Economists have become far too dependent on the drip feed of communication from central banks. Recent events on both sides of the Atlantic show the risks.

Private-sector economists and investors may have become so used to overt guidance on when interest rates will rise — and when they won’t — that they underestimate economic data that might otherwise scream for higher borrowing costs. For policymakers, this has costs too: A verbal miscue or a failure to follow through on guidance can mean not everyone gets the message when it really matters. Central banks aim to be a predictable, steady hand guiding economic growth.

I told myself I would soon stop writing about the Bank of Canada, but like Al Pacino standing in the kitchen in ‘Godfather III’, I keep finding myself pulled back in. And funnily enough, it’s the Bank of England (BoE) — led by a Canadian — that’s one reason.

First to the BoE. The bank’s Monetary Policy Committee gave what would ordinarily be a pretty clear statement that rates are going up as soon as the next meeting, which is in November. Yet two stories from Bloomberg colleagues suggest Governor Mark Carney and his team may not have quite sold the deal. Economists are moving slowly to adjust their forecasts, according to David Goodman and Harumi Ichikura. “Slowly”? What could they be waiting for? To see how many of their profession are in the same place? Groupthink can be a powerful force in any line of work.

At least one hedge fund flatly disputes the BoE guidance. Said Haidar of Haidar Capital Management, a $325 million (Dh1.19 billion) macro fund, told Sofia Horta E Costa: “It’s been a shot across the bow but I don’t believe them,” Haidar said by phone last week. “My guess is they won’t even raise by February. The risk-reward is that they will talk tough and act slowly.”

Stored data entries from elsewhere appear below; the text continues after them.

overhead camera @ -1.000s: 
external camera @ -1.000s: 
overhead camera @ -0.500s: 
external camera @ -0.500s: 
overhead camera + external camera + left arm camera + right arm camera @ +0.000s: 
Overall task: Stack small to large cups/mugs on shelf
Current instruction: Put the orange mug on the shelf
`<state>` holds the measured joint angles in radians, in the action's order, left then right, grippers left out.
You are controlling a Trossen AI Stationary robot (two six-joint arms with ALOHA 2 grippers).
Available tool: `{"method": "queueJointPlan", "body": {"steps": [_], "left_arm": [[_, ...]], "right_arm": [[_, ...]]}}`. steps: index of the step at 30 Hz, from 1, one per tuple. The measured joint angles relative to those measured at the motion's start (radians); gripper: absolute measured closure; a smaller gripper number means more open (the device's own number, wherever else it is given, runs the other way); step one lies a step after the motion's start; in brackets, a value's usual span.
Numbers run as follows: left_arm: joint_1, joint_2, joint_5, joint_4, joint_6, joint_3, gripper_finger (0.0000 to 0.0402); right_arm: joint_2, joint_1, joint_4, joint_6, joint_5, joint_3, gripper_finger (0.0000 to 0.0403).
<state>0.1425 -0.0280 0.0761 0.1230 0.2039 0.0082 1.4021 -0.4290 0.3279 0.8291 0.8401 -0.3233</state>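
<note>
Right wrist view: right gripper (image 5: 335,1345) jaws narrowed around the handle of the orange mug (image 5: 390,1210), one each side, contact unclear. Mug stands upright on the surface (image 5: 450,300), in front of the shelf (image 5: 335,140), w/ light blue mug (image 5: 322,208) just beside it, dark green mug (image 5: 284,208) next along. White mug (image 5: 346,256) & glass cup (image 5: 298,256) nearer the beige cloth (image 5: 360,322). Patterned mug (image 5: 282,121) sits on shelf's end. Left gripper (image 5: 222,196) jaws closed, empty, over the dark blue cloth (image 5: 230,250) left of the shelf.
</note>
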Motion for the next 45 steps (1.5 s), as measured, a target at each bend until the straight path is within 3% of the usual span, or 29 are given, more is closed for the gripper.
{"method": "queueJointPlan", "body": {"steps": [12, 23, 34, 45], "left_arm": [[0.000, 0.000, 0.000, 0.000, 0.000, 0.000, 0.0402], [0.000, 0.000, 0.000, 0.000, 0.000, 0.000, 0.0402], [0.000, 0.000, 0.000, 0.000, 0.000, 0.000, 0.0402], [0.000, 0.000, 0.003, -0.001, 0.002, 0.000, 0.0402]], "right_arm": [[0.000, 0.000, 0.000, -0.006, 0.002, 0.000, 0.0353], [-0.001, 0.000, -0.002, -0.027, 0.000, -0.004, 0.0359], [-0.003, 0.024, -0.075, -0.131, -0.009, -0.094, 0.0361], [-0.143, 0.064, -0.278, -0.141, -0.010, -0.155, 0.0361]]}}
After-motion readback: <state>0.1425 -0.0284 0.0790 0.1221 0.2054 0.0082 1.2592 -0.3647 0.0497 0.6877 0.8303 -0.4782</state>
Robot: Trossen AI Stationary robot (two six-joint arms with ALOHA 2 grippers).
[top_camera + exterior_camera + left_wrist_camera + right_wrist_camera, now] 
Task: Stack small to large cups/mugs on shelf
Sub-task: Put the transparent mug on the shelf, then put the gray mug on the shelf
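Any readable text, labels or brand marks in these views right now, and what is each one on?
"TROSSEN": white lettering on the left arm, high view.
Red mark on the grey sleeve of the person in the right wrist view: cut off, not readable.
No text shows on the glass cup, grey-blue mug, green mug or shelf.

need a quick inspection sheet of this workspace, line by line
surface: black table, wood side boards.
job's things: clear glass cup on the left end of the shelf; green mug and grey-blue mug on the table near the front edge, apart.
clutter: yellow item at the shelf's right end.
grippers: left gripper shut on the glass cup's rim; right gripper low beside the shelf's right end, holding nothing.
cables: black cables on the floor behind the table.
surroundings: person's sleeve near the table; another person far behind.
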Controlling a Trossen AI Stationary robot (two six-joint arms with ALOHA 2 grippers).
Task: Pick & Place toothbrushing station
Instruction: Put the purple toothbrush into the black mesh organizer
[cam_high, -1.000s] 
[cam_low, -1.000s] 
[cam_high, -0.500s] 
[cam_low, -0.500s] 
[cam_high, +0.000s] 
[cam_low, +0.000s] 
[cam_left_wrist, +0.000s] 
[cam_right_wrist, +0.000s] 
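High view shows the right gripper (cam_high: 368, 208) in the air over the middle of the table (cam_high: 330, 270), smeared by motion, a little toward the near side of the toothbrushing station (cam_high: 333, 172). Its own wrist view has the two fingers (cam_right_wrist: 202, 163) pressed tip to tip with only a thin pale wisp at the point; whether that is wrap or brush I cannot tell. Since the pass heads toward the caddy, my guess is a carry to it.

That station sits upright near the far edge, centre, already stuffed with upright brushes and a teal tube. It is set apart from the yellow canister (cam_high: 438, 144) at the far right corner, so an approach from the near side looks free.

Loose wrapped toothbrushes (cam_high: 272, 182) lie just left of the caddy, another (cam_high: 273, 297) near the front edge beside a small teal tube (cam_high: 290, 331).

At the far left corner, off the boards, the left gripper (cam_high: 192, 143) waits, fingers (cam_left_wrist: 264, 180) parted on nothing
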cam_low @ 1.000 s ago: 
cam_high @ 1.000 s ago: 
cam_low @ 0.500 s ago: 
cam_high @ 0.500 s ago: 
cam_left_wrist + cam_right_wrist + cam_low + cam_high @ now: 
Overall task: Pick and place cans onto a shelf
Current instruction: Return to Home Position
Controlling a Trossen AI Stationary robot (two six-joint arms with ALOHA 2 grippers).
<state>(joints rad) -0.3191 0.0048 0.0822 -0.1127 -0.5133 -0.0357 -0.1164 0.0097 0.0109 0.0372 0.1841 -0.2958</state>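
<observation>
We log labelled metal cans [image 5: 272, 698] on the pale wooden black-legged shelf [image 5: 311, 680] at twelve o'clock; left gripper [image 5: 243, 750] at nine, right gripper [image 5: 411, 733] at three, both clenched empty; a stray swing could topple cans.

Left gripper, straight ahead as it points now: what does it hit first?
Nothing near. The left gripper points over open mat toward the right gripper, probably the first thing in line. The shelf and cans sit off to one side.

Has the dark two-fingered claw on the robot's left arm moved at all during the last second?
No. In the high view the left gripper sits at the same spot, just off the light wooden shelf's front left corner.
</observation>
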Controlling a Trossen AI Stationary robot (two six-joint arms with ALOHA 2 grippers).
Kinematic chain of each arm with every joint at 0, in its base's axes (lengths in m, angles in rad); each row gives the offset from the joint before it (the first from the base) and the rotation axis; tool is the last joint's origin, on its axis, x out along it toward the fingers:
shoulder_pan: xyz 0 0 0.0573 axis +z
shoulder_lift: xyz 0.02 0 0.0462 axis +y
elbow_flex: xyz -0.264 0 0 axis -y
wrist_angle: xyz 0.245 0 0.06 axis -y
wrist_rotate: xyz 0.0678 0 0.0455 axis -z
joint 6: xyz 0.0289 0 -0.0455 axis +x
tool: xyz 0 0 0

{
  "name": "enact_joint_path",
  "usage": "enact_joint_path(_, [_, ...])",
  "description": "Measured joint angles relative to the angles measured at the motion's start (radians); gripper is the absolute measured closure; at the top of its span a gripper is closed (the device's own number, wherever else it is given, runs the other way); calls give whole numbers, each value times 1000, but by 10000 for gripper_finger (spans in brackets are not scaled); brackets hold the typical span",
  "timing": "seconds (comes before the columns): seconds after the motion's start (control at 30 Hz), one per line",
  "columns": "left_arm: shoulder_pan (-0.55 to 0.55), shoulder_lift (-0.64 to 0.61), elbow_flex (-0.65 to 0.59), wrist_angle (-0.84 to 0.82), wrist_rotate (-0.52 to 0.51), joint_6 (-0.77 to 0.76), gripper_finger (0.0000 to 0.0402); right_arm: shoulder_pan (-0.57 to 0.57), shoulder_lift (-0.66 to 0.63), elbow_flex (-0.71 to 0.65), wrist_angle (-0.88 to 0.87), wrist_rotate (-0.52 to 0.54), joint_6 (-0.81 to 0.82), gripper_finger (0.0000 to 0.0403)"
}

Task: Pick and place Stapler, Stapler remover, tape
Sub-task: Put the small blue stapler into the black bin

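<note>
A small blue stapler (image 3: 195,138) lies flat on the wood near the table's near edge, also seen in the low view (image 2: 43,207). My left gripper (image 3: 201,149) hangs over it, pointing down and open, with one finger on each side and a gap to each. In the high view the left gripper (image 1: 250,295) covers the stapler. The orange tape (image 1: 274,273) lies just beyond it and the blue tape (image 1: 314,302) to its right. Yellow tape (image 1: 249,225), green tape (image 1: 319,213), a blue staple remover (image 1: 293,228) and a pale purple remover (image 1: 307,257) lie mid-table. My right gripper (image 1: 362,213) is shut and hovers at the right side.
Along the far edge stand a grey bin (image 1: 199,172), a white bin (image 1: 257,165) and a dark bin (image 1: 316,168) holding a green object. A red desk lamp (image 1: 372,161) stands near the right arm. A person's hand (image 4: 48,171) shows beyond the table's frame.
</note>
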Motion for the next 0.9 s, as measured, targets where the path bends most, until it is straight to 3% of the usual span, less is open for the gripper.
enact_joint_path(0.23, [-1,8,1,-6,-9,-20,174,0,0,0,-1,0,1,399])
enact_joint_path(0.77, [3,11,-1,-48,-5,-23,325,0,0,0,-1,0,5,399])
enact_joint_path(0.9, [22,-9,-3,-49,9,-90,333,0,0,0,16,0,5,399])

This gets at a complaint against Mark Carney, the Canadian who has had to lead the BoE in some very trying times: that he has been an inconsistent messenger of the central bank’s intentions. When the BoE really wants people to believe, some are clearly having a hard time.

What does this have to do with Canada? I wrote last week about a fracas that developed after Canada lifted rates this month, contrary to the forecasts of many economists, and received a lashing from Bank of Montreal Chief Economist Doug Porter for what he said was a failure to communicate. (Here’s the thing: Whatever the central bank said or didn’t say, any economist could look at the public data from just days earlier, showing the economy grew a heady 4.5 per cent last quarter. That should have told economists to expect a rate increase.)

The Bank of Canada spokesman issued an official rebuttal of Porter’s weekly note, something unusual among major central banks.

Porter made an interesting side point. He compared the Bank of Canada unfavourably with the Federal Reserve, where he said sometimes several Fed policymakers talk on the same day.

But this doesn’t necessarily make for the clarity some analysts may be seeking. If the three speakers are, for example, Kansas City’s Esther George, the Minneapolis Fed’s Neel Kashkari and Boston Fed President Eric Rosengren, would that leave the reader any the wiser about the centre of gravity at the Federal Open Market Committee? All have dissented during their time at the Fed, especially the first two. And the entire structure of decision making is different at the Fed than at the Bank of Canada.

In any case, forward guidance is meant to be only part of the equation. It’s possible for market participants to become so addicted to central bank messages that they struggle to function without it. They listen so closely to every utterance from a central bank, but they underestimate the significance of other barometers on the economy.

That, in turn, raises the bar for central banks. Commentary and an abundance of communication don’t always make for the best guidance, especially when officials don’t follow through or are perceived to give mixed messages.

And for economists, when officials say they are data dependent, there’s a fighting chance they mean it. Nothing can be seen in isolation. Not speeches, not the absence of speeches, not projections. Events in the real world can also change central banks’ plans.

It’s an imprecise science. As more and more central banks remove accommodation to reflect the global upswing, it’s worth bearing in mind. Nobody wants to go back to the dark ages when monetary intentions were conveyed by the raising of an eyebrow here, a selected leak to a favoured stenographer there or subtle changes in opaque sentences delivered to legislators.

When we look at the Fed’s famous “dot plots” this week and scrutinise the projections, let’s remember there’s no perfect way to divine policy direction. The Fed’s guidance is part of a package. Our own judgement is part of it as well.